The castle of Bemposta fell into ruin around the 16th and 17th centuries. In 1507, a property assessment of the Order of Christ assesses its three houses inside of the Castle of Bemposta as being in a state of ruin. Furthermore, in a 1530 census, it is noted that the Castle of Bemposta had started to fall into disrepair. By 1688, the castle had likely fallen into ruin, since a report to the Portuguese War Council noted that the town lacked defensive structures.

On 6 March 1758, Father José Camelo Borges noted in the Memórias Paroquiais that the town had a small wall that was referred to as a castle, where some of the residences lived.

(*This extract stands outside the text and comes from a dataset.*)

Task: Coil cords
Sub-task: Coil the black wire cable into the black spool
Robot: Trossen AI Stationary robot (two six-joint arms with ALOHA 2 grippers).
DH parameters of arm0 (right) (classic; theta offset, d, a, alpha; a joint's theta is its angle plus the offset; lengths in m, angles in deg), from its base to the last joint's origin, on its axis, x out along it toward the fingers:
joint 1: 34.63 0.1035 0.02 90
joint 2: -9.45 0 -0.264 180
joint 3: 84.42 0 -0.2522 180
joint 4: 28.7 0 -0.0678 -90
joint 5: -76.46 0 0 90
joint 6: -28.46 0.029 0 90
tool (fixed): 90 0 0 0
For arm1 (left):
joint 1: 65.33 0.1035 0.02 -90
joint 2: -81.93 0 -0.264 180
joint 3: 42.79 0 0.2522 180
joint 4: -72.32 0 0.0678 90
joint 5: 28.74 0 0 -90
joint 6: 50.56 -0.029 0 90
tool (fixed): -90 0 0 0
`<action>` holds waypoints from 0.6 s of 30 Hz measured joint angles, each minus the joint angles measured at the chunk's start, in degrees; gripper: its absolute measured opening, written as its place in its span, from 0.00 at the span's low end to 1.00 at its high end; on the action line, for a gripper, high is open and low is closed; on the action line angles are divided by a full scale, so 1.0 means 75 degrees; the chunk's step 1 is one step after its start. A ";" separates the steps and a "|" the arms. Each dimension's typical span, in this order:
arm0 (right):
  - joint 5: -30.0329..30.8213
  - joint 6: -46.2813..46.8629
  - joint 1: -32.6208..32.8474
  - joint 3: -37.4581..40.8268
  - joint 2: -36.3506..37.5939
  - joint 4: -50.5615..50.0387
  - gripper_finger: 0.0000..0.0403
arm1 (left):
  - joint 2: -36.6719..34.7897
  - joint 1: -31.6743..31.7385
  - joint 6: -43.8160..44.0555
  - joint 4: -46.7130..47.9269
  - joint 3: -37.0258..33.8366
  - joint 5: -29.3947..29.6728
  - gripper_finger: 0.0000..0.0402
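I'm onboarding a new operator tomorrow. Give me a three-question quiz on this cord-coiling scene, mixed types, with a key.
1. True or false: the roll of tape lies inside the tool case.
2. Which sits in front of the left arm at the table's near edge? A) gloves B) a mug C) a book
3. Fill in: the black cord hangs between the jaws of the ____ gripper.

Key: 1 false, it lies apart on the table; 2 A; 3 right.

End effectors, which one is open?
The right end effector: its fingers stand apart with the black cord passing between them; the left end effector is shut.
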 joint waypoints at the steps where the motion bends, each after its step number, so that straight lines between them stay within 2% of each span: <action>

By 1797, Bemposta became the donatary captaincy of the Count of Sampaio.

In 2021, the walls of Bemposta were classified as a Site of Municipal Interest.

==Architecture==
The Castle of Bemposta and its walls occupied a sub-oval area within the modern day Igreja, Prensa, Quartel and Olival Streets and the Igreja and Salina squares. It was designed to take advantage of the natural topography, following the rocky outcrop where possible. The castle walls had a perimeter of around 340 m and a varying width of around 3 m on average, though the original maximum height is unknown. Some remains of the original, somewhat irregular granite masonry survive in the southern part of the village. The walls featured two main gates, one faced west, towards the parish church's square, while the other faced Salina square. In addition, a postern may have existed in the modern day Quartel Street.

Within the castle area, there is a series of underground galleries, called Inferno da Bemposta. These can be accessed through an old portal within the ruins of what was probably an olive press and one of the galleries leads to a tunnel reportedly opening onto a yard on the southern side of the wall, near Olival Street.